WASHINGTON (Arrahmah.id) – Presiden Amerika Serikat, Donald Trump, pada Selasa malam waktu Washington, mengumumkan rencana negaranya untuk mengambil alih kendali atas Jalur Gaza yang telah hancur akibat perang genosida oleh “Israel”. Trump menyatakan bahwa Amerika Serikat menginginkan “kepemilikan jangka panjang” di wilayah tersebut.
Pernyataan ini muncul tak lama setelah Trump mengusulkan pemindahan permanen penduduk Gaza ke negara lain. “Amerika Serikat akan mengambil alih kendali atas Gaza, dan kami juga akan menjalankan misi di sana,” ujar Trump. Ia menambahkan bahwa AS akan meluncurkan program pembangunan ekonomi yang bertujuan menyediakan lapangan pekerjaan dan perumahan tanpa batas bagi penduduk wilayah tersebut.
Dilansir dari Al Jazeera, dalam konferensi pers bersama Perdana Menteri “Israel”, Benjamin Netanyahu, Trump menegaskan bahwa gagasan ini mendapat dukungan luas dari berbagai pemimpin dunia. “Gaza adalah tempat yang dipenuhi reruntuhan dan bisa dihuni oleh orang lain agar mereka dapat hidup dengan damai,” katanya.

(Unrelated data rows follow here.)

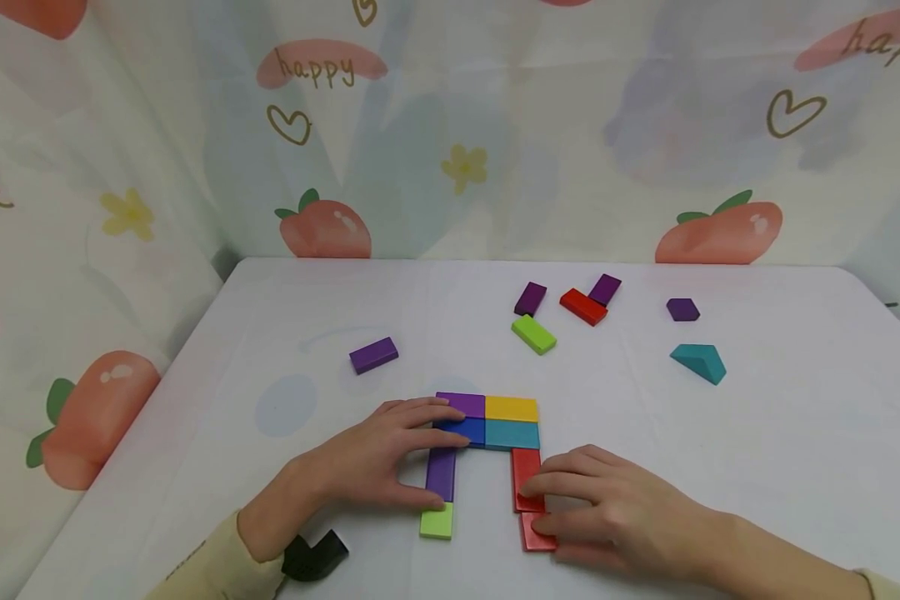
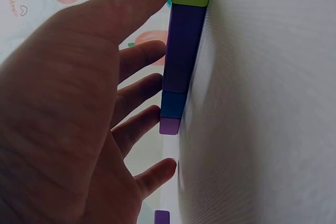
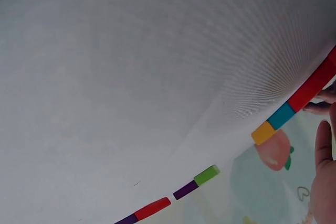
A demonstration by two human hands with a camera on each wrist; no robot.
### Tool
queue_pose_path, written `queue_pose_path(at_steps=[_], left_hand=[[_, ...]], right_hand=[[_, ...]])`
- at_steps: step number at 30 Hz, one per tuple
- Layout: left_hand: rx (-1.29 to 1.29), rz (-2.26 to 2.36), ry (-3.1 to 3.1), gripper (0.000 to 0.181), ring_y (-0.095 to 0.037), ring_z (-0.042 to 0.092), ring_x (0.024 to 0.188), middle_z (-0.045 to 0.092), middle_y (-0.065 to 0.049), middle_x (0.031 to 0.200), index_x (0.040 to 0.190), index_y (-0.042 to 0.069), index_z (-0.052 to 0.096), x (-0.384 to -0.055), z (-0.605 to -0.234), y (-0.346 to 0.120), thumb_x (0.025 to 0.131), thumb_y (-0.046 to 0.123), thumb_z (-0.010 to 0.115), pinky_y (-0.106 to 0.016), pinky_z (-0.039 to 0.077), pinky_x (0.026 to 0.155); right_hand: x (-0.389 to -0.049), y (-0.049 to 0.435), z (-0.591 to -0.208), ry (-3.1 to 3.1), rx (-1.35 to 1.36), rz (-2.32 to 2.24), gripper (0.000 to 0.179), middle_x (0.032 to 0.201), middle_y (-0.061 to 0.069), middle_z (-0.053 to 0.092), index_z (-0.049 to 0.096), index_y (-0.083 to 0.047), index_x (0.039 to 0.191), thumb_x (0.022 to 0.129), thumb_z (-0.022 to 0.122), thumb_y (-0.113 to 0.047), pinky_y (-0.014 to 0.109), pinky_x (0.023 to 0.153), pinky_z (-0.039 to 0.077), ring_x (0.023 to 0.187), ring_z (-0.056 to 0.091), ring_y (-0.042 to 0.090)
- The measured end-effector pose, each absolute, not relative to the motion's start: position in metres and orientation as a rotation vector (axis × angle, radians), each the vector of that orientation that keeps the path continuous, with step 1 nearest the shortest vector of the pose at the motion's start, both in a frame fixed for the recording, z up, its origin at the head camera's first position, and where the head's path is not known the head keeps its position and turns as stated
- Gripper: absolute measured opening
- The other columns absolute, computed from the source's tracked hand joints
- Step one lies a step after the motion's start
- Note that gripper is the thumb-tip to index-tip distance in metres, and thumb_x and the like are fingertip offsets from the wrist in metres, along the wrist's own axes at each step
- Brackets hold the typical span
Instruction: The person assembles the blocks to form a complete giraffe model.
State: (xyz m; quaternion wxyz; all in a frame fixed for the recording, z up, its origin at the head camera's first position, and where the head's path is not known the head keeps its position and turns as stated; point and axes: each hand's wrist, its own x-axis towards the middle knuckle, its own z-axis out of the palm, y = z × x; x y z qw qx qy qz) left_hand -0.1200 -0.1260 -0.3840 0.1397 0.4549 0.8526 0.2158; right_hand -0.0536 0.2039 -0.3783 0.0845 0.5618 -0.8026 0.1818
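My left hand (image 1: 371, 450) lies with its fingers spread over the left side of an arch of flat blocks. Its fingertips touch a purple block (image 1: 471, 405) and a blue block (image 1: 476, 434); the thumb is at a small light-green block (image 1: 437, 522), below an upright violet block (image 1: 440, 475). At the arch's right leg, my right hand (image 1: 618, 512) rests its fingertips on a red block (image 1: 526, 471) and a shorter red block (image 1: 537, 533) under it. A yellow block (image 1: 512, 408) and a teal block (image 1: 512, 435) form the top right.
A purple block (image 1: 374, 356) lies at the left. Behind the arch are a lime block (image 1: 534, 334), a red block (image 1: 583, 307) and dark purple blocks (image 1: 531, 298). A teal angled piece (image 1: 701, 362) sits at the right. A black object (image 1: 317, 557) is by the left sleeve.
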Motion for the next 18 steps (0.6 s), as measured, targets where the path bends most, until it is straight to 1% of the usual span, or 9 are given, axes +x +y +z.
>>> queue_pose_path(at_steps=[7, 18], left_hand=[[1.316, 0.618, 2.469, 0.064, -0.015, 0.021, 0.150, 0.036, 0.011, 0.158, 0.145, 0.033, 0.056, -0.1198, -0.3848, -0.1265, 0.088, 0.055, 0.072, -0.049, 0.025, 0.118], [1.328, 0.629, 2.458, 0.063, -0.015, 0.020, 0.150, 0.036, 0.012, 0.158, 0.145, 0.032, 0.056, -0.1198, -0.3842, -0.1265, 0.089, 0.054, 0.073, -0.048, 0.023, 0.119]], right_hand=[[-0.0540, 0.2021, -0.3779, -2.404, 1.677, 0.525, 0.030, 0.131, -0.006, 0.062, 0.073, -0.028, 0.123, 0.095, 0.071, -0.039, 0.040, 0.088, 0.056, 0.118, 0.056, 0.014], [-0.0542, 0.2012, -0.3771, -2.425, 1.679, 0.494, 0.031, 0.131, -0.005, 0.063, 0.073, -0.026, 0.124, 0.097, 0.069, -0.040, 0.044, 0.089, 0.056, 0.119, 0.058, 0.015]])
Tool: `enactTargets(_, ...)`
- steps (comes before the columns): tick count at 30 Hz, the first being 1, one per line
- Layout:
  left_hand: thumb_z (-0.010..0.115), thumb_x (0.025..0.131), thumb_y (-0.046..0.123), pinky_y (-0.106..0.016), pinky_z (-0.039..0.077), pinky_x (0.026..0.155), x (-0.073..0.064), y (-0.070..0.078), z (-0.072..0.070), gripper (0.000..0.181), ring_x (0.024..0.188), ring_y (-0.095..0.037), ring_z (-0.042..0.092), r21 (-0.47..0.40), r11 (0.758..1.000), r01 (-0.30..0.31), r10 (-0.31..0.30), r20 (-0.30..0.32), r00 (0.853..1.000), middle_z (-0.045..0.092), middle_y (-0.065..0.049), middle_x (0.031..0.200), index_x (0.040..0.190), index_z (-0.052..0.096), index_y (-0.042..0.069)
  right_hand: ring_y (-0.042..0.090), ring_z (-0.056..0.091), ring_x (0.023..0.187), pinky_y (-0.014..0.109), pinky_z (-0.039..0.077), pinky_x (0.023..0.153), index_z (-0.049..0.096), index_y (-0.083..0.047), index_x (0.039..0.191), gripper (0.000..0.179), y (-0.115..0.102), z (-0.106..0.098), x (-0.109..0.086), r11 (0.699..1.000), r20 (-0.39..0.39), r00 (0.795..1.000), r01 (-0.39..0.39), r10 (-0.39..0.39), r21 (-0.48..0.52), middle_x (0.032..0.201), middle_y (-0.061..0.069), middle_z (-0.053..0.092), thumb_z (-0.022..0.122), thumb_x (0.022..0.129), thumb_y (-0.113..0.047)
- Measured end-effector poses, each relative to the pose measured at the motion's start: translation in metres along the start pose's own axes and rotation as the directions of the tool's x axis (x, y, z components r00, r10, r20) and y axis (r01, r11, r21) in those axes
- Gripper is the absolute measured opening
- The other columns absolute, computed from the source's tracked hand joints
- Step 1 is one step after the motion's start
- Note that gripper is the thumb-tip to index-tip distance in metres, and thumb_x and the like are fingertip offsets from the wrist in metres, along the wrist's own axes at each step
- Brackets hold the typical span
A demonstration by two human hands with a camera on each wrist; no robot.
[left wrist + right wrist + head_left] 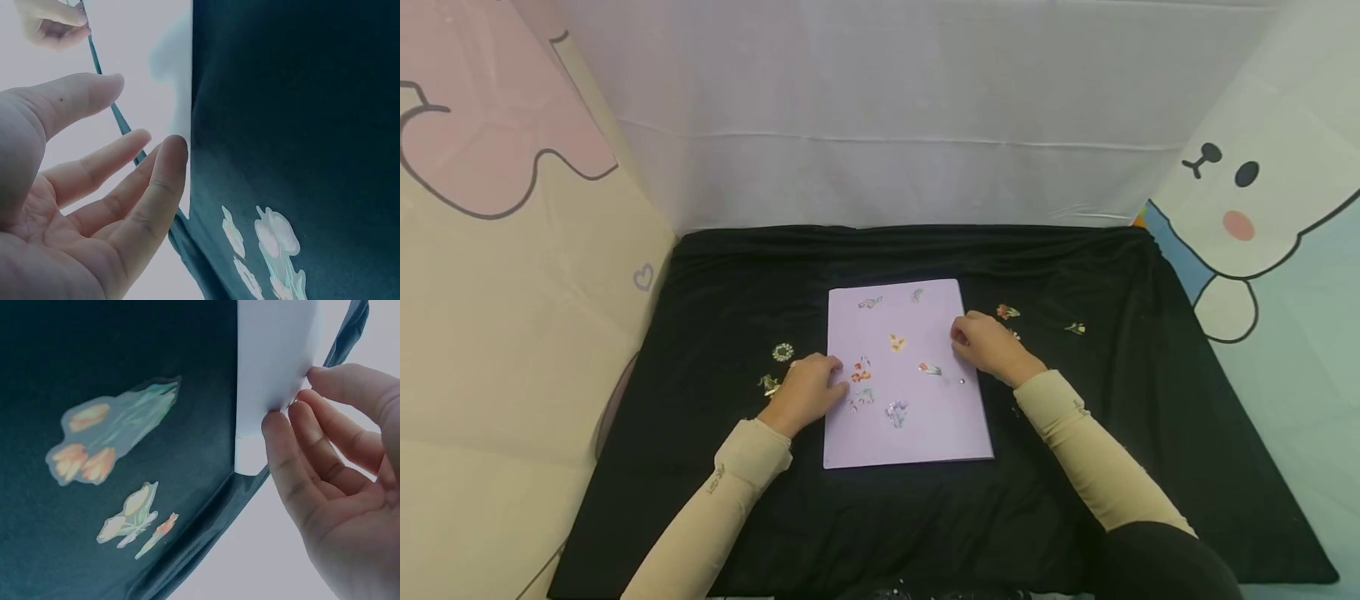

Trump juga mengungkapkan visinya untuk mengubah Gaza menjadi “Riviera Timur Tengah” setelah AS menguasainya. “Ini bisa menjadi sesuatu yang luar biasa,” ujarnya. Ia menambahkan bahwa AS mungkin akan mengerahkan pasukan militernya untuk mendukung upaya rekonstruksi wilayah tersebut.
Lebih lanjut, Trump mengklaim bahwa pemindahan warga Gaza ke negara lain akan difasilitasi oleh Yordania dan Mesir. “Saya yakin Raja Abdullah dan Presiden Sisi akan menyediakan lahan yang diperlukan agar rakyat Gaza dapat hidup dengan damai,” katanya.
Netanyahu: Rencana Trump Bisa Mengubah Sejarah
Sementara itu, Netanyahu menyambut baik rencana Trump untuk menguasai Gaza, menyebutnya sebagai langkah yang “dapat mengubah sejarah”. Ia menilai pemikiran Trump yang “berbeda” adalah kunci untuk mencapai tujuan perang di Gaza dan merombak peta politik di Timur Tengah.
“Trump adalah teman terbesar dalam sejarah ‘Israel’ yang pernah ada di Gedung Putih,” ujar Netanyahu. Ia menambahkan bahwa di bawah kepemimpinan Trump, “Israel” berhasil mencapai empat perjanjian damai bersejarah dan mendapatkan kembali akses terhadap persenjataan yang sebelumnya dibatasi.
Kunjungan Netanyahu ke Washington ini merupakan perjalanan luar negeri pertamanya sejak Mahkamah Pidana Internasional (ICC) mengeluarkan surat perintah penangkapan terhadap dirinya dan mantan Menteri Pertahanan Yoav Gallant pada 21 November 2024 atas tuduhan kejahatan perang dan kejahatan terhadap kemanusiaan di Gaza.
Dilansir dari Al Jazeera, sejak 7 Oktober 2023 hingga 19 Januari 2025, dengan dukungan penuh dari AS, “Israel” telah melakukan genosida di Gaza yang menyebabkan lebih dari 159.000 warga Palestina menjadi korban, sebagian besar di antaranya adalah wanita dan anak-anak. Selain itu, lebih dari 14.000 orang masih dinyatakan hilang akibat agresi brutal tersebut.